DIRECTIONS FOR THIS TASK: The expected output is each line in the data below that includes the string "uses".

[Records from a data source]
━━━━━━━━

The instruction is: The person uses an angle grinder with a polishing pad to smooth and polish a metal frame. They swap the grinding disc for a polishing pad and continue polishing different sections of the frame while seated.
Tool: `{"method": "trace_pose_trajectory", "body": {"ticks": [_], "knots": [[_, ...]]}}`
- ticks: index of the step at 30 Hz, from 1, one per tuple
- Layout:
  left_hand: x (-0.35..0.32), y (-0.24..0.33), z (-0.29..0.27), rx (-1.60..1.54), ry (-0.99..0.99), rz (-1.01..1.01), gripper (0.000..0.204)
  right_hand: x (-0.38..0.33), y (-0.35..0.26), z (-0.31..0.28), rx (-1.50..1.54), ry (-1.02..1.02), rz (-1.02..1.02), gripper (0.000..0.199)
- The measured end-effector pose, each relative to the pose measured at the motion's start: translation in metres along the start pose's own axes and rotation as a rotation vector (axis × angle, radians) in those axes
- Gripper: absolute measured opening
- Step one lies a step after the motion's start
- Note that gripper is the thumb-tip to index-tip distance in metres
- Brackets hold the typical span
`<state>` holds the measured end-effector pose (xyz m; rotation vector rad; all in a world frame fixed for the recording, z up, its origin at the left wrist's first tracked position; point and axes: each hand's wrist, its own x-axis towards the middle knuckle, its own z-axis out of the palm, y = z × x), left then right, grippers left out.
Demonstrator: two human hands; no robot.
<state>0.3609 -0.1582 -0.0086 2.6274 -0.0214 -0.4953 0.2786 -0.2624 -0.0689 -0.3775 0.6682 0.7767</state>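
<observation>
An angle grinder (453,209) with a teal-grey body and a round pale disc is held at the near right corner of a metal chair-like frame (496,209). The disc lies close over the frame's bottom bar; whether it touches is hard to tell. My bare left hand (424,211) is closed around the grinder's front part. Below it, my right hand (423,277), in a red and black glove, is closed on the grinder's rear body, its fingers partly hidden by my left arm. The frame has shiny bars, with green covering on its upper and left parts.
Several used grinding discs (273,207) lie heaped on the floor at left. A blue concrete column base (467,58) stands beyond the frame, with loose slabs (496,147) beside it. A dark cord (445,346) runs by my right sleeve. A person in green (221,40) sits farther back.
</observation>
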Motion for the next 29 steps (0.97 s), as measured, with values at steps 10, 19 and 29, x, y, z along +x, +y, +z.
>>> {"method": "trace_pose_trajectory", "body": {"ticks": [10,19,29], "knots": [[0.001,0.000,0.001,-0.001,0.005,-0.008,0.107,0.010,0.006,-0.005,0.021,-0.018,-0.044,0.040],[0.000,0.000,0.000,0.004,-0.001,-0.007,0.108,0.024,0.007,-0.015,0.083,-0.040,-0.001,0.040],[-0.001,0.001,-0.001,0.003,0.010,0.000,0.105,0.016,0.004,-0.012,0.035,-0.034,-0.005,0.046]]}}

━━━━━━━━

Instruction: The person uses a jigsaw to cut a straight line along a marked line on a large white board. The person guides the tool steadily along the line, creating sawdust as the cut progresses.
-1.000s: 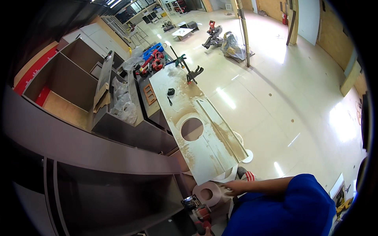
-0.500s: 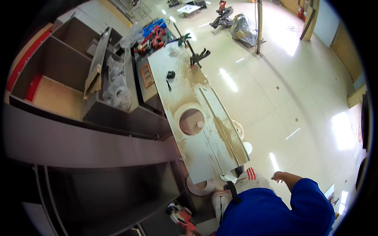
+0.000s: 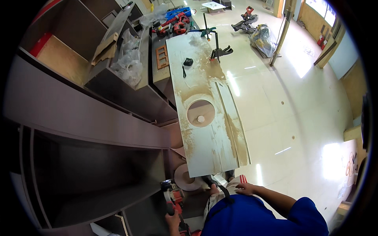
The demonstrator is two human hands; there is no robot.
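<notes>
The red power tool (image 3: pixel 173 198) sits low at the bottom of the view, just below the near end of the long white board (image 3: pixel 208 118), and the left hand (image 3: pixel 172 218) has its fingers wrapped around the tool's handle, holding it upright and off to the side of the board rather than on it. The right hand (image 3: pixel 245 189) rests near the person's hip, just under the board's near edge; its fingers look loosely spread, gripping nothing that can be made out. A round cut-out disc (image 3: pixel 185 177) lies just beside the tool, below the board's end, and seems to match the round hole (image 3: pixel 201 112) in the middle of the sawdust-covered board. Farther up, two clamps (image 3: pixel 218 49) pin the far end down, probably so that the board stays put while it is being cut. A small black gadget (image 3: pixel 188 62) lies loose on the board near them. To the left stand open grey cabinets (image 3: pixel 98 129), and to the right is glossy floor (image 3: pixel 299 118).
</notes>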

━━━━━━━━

SOLUTION FOR THIS PROBLEM:
The instruction is: The person uses an angle grinder with a polishing pad to smooth and polish a metal frame. They swap the grinding disc for a polishing pad and continue polishing different sections of the frame while seated.
Instruction: The person uses a jigsaw to cut a straight line along a marked line on a large white board. The person guides the tool steadily along the line, creating sawdust as the cut progresses.

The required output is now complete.